Look through the data below. Collect every line where the word "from" occurs.

● Data provided
=== Section Start ===

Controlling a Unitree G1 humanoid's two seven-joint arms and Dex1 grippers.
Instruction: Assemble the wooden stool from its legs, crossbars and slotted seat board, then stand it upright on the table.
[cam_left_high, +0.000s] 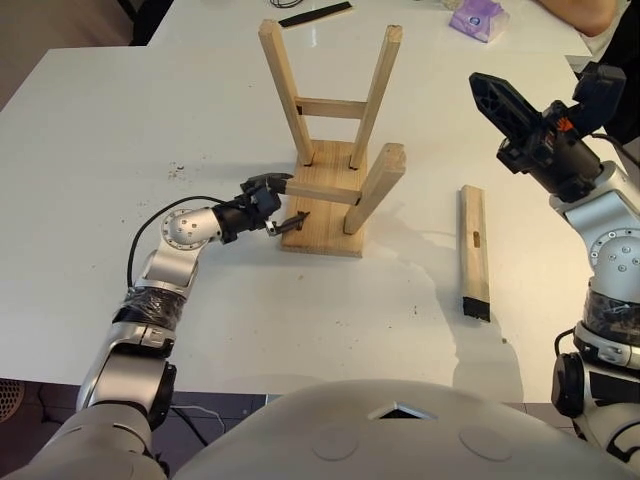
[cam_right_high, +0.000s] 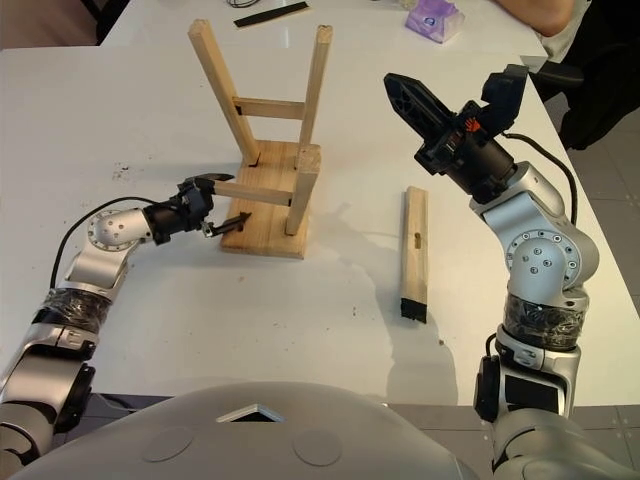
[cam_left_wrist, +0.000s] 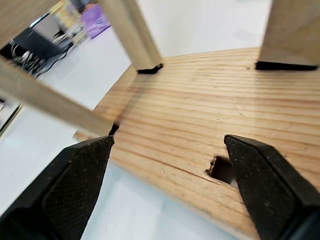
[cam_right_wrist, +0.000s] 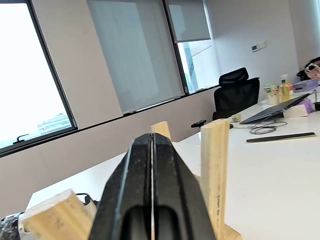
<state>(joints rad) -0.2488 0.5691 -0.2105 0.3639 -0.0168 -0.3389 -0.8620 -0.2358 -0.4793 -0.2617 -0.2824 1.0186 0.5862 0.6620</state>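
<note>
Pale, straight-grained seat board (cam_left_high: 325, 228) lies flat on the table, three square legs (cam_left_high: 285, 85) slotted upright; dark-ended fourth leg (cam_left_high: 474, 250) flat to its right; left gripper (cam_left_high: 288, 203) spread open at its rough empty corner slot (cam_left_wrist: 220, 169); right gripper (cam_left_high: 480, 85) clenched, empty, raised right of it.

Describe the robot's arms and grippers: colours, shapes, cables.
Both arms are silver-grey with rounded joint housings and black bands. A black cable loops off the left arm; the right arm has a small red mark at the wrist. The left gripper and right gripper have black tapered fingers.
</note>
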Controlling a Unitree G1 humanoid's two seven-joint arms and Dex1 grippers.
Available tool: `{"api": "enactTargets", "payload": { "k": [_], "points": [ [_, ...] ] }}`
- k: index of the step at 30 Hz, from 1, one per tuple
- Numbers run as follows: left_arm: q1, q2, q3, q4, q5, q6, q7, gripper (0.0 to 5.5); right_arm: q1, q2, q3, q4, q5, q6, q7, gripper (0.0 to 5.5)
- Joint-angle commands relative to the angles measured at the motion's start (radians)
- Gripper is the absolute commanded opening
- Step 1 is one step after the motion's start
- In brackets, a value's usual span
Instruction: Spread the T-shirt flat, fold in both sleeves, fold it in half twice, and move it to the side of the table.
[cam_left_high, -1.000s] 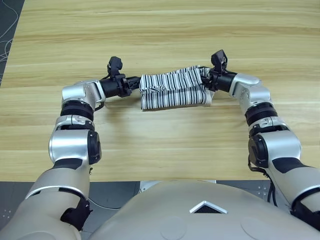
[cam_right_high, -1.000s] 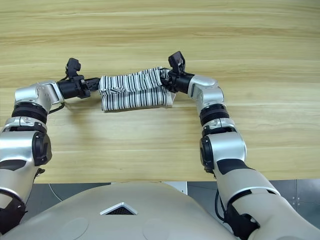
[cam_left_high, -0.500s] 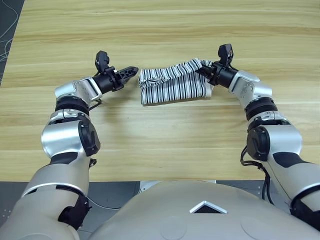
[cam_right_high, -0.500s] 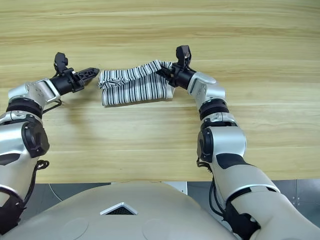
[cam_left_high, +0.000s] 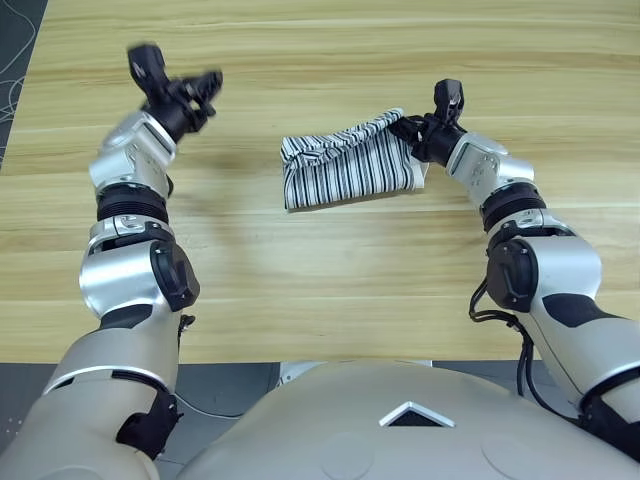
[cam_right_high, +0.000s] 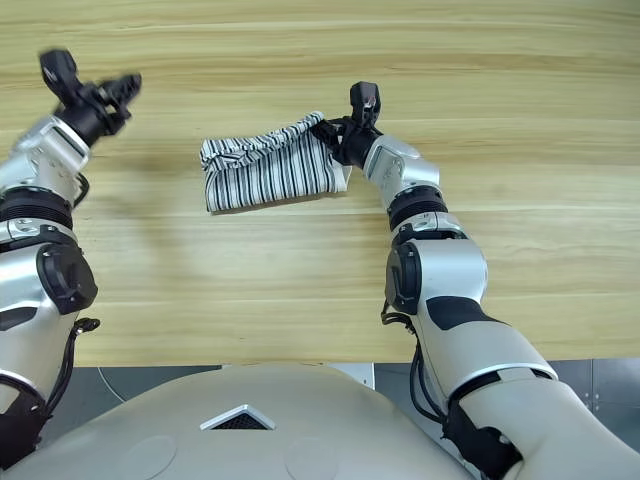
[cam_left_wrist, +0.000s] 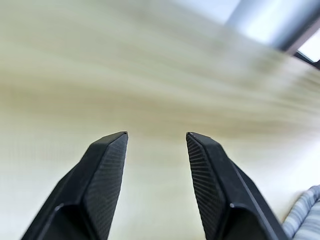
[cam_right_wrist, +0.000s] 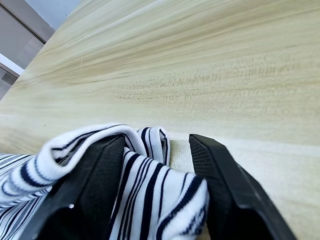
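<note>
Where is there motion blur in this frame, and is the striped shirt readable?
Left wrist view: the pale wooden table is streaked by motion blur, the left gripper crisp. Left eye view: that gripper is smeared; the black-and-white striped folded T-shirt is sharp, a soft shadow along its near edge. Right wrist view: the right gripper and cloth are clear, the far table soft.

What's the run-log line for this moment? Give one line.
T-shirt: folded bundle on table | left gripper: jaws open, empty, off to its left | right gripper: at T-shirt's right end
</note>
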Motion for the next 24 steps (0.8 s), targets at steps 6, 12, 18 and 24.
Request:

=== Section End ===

● Result
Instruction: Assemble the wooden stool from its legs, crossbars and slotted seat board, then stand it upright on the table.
- k: index of the step at 30 Hz, from 1, one per tuple

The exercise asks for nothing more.